## What you need to do
Give back the lines below exactly, but do not include any pictures.
#####
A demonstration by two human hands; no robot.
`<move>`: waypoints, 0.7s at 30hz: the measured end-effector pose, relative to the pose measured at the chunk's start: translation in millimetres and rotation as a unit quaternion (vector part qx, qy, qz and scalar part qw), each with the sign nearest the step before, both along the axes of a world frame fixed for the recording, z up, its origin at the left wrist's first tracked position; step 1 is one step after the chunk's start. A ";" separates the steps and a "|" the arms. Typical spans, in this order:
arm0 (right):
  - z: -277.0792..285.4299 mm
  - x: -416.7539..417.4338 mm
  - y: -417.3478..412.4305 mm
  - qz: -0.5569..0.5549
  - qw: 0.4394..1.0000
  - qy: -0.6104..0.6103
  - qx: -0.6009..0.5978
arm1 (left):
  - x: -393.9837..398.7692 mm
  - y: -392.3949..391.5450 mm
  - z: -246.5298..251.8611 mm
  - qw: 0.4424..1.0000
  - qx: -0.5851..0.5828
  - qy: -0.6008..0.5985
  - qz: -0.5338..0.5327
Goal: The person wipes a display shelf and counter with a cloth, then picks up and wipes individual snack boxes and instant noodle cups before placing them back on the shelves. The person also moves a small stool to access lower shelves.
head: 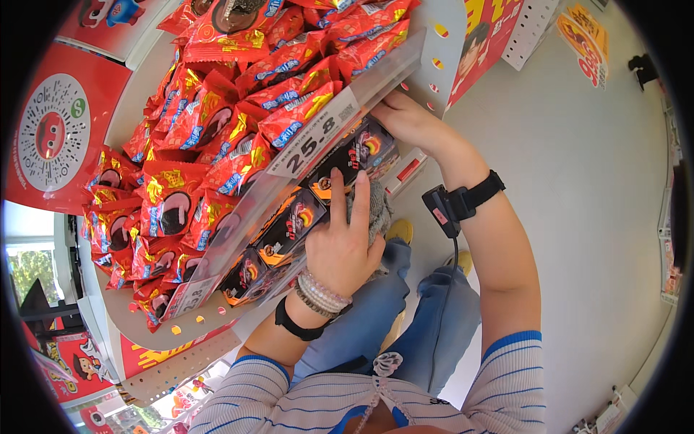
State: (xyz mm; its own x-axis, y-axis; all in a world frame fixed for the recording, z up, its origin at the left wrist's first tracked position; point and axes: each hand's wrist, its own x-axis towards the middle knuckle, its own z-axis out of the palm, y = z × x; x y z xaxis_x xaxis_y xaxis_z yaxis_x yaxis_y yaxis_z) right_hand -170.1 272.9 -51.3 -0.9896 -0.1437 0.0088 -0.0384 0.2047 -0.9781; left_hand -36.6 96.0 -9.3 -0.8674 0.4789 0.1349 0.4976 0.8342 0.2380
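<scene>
My left hand [342, 238], with bead bracelets at the wrist, reaches over a grey cloth [379, 209]. Two of its fingers are stretched out near the black and orange boxes [293, 225]; the cloth lies under the palm and fingers. My right hand [398, 116] reaches to the far end of the box row, its fingertips hidden at the display's side panel. The boxes stand on a shelf below a clear plastic front strip with price labels [312, 144]. Above them, red snack packets [176, 203] are heaped in a tray.
A white side panel with coloured spots [428, 49] rises beyond my right hand. A red sign with a round code [51, 133] stands at the left. A small red and white label holder [406, 172] juts from the lower shelf. Pale floor [585, 217] spreads to the right.
</scene>
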 end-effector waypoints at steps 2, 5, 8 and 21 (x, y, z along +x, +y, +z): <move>9.7 -8.0 -5.0 0.039 0.999 -0.007 0.023 | 0.4 -0.8 -0.2 1.000 -0.022 0.007 -0.010; 16.2 -24.5 1.1 0.120 0.989 0.028 0.077 | 0.7 -3.3 -5.0 0.998 -0.038 0.026 -0.031; 15.6 -33.9 -2.8 0.133 0.987 0.025 0.081 | -0.1 -7.3 -8.7 0.998 -0.031 0.027 -0.043; 6.8 -53.7 -19.5 0.131 0.989 0.021 0.058 | -4.6 -11.4 -11.7 0.998 -0.015 0.037 -0.053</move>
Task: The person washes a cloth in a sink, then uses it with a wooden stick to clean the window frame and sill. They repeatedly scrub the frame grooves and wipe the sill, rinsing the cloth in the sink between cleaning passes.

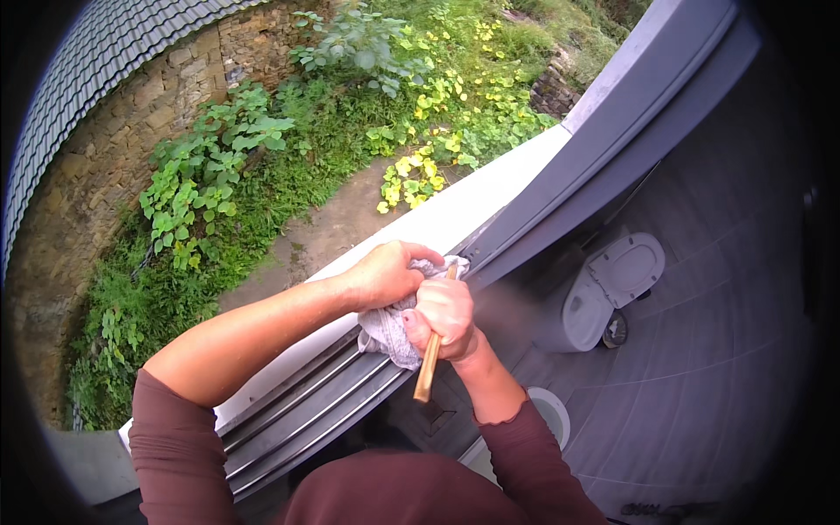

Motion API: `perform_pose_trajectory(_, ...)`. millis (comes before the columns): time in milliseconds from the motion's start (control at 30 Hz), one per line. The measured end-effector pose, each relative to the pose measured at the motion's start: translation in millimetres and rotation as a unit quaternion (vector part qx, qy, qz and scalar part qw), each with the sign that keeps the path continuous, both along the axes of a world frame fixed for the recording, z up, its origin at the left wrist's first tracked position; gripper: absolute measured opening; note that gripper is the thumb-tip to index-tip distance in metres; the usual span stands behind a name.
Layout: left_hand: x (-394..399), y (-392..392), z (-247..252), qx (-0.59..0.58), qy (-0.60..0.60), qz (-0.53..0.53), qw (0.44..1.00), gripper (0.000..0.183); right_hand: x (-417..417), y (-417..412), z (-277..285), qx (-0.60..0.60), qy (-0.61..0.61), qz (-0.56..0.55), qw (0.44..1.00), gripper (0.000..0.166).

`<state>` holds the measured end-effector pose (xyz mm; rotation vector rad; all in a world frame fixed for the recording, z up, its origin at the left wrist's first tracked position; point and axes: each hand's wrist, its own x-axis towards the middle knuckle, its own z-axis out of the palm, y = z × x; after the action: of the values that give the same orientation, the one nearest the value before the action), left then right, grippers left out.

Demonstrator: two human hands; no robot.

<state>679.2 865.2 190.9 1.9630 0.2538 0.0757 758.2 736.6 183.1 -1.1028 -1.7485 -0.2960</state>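
My right hand [445, 318] is closed around a flat wooden stick [428, 374]. One end of the stick sticks out below the fist, and its upper end meets a damp-looking, pale grey cloth [387, 333]. At the cloth's upper part, my left hand [387, 275] grips it, with the index finger stretched along the top edge. The rest of the cloth hangs over the metal tracks of a sliding window sill [315, 394]. Both hands are at the corner where the sill meets the grey window frame [590, 151]. The left fingertips are partly hidden in the cloth.
Outside runs a white ledge [485, 187], with plants [262, 170], a stone wall [157, 105] and a tiled roof [131, 39] beyond. Indoors, a toilet [584, 315] with a small bin [615, 329] stands on the dark tiled floor [682, 341]. A white basin [554, 410] lies partly behind my right arm.
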Motion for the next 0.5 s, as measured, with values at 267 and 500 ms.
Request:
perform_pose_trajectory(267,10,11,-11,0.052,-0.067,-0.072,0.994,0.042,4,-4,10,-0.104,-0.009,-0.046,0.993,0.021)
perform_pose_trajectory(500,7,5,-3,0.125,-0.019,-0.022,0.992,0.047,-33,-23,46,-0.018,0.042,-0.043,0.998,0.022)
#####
## Answer section
A demonstration by two human hands; no robot.
`<move>`: waypoints, 0.7s at 30hz: the measured end-effector pose, relative to the pose measured at the chunk's start: translation in millimetres and rotation as a unit quaternion (vector part qx, qy, qz and scalar part qw), each with the sign nearest the step before, both along the axes of a world frame fixed for the recording, z up, its origin at the left wrist's first tracked position; step 1 is one step after the chunk's start. A ";" separates the steps and a "|" the arms. Typical spans, in this order:
arm0 (right):
  - z: -277.0792..285.4299 mm
  - x: -416.7539..417.4338 mm
  - y: -417.3478..412.4305 mm
  - qz: -0.5569..0.5549
  - qw: 0.4394..1.0000
  - qy: -0.6104..0.6103
  - qx: -0.6009..0.5978
arm1 (left):
  - x: -393.9837..398.7692 mm
  - y: -392.3949..391.5450 mm
  - z: -246.5298..251.8611 mm
  - qw: 0.4424..1.0000
  - qx: -0.5851..0.5828
  - qy: -0.6008..0.5985
  - qz: -0.5338..0.5327
Goal: The person wipes a display shelf and counter with a cloth, then picks up and wipes individual snack boxes and instant noodle cups before placing them back on the shelves. The person also moves a small stool to access lower shelves.
head: 
State: (xyz mm; its own x-axis, y-axis; all in a world frame fixed for the recording, z up, its origin at the left wrist's first tracked position; point and axes: each hand's wrist, its own x-axis towards the middle knuckle, its own z-axis out of the palm, y = z × x; x y z xaxis_x xaxis_y xaxis_z yaxis_x yaxis_y yaxis_z) right_hand -170.1 272.9 -51.3 -0.9896 -0.1437 0.0088 -0.0384 0.2047 -0.9781; left_hand -36.6 96.0 -9.3 -0.8674 0.4789 0.1349 0.4976 0.8342 0.2380
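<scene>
My left hand [342, 238], with bead bracelets at the wrist, reaches over a grey cloth [379, 209]. Two of its fingers are stretched out near the black and orange boxes [293, 225]; the cloth lies under the palm and fingers. My right hand [398, 116] reaches to the far end of the box row, its fingertips hidden at the display's side panel. The boxes stand on a shelf below a clear plastic front strip with price labels [312, 144]. Above them, red snack packets [176, 203] are heaped in a tray.
A white side panel with coloured spots [428, 49] rises beyond my right hand. A red sign with a round code [51, 133] stands at the left. A small red and white label holder [406, 172] juts from the lower shelf. Pale floor [585, 217] spreads to the right.
</scene>
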 end-effector waypoints at steps 2, 5, 8 and 21 (x, y, z along +x, +y, +z): <move>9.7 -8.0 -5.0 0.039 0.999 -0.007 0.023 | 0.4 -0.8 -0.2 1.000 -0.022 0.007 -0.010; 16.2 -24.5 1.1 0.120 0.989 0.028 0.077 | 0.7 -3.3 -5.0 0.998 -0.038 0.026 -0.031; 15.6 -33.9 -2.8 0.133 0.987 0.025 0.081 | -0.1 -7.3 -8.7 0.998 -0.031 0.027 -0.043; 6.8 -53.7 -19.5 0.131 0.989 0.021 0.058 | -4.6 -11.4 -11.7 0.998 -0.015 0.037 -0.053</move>
Task: The person washes a cloth in a sink, then uses it with a wooden stick to clean the window frame and sill. They repeatedly scrub the frame grooves and wipe the sill, rinsing the cloth in the sink between cleaning passes.


Motion API: `perform_pose_trajectory(_, ...)`. millis (comes before the columns): time in milliseconds from the motion's start (control at 30 Hz), one per line. The measured end-effector pose, each relative to the pose measured at the motion's start: translation in millimetres and rotation as a unit quaternion (vector part qx, qy, qz and scalar part qw), each with the sign that keeps the path continuous, both along the axes of a world frame fixed for the recording, z up, its origin at the left wrist's first tracked position; gripper: absolute measured opening; note that gripper is the thumb-tip to index-tip distance in metres; the usual span stands behind a name.
Layout: left_hand: x (-394..399), y (-392..392), z (-247..252), qx (-0.59..0.58), qy (-0.60..0.60), qz (-0.53..0.53), qw (0.44..1.00), gripper (0.000..0.183); right_hand: x (-417..417), y (-417..412), z (-277..285), qx (-0.60..0.60), qy (-0.61..0.61), qz (-0.56..0.55), qw (0.44..1.00), gripper (0.000..0.166).

`<state>` holds the measured end-effector pose (xyz mm; rotation vector rad; all in a world frame fixed for the recording, z up, its origin at the left wrist's first tracked position; point and axes: each hand's wrist, its own x-axis towards the middle knuckle, its own z-axis out of the palm, y = z × x; after the action: of the values that give the same orientation, the one nearest the value before the action), left then right, grippers left out.

Demonstrator: two human hands; no robot.

<state>679.2 865.2 190.9 1.9630 0.2538 0.0757 758.2 736.6 183.1 -1.1028 -1.7485 -0.2960</state>
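My right hand [445, 318] is closed around a flat wooden stick [428, 374]. One end of the stick sticks out below the fist, and its upper end meets a damp-looking, pale grey cloth [387, 333]. At the cloth's upper part, my left hand [387, 275] grips it, with the index finger stretched along the top edge. The rest of the cloth hangs over the metal tracks of a sliding window sill [315, 394]. Both hands are at the corner where the sill meets the grey window frame [590, 151]. The left fingertips are partly hidden in the cloth.
Outside runs a white ledge [485, 187], with plants [262, 170], a stone wall [157, 105] and a tiled roof [131, 39] beyond. Indoors, a toilet [584, 315] with a small bin [615, 329] stands on the dark tiled floor [682, 341]. A white basin [554, 410] lies partly behind my right arm.
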Motion for the next 0.5 s, as measured, with values at 267 and 500 ms.
Request:
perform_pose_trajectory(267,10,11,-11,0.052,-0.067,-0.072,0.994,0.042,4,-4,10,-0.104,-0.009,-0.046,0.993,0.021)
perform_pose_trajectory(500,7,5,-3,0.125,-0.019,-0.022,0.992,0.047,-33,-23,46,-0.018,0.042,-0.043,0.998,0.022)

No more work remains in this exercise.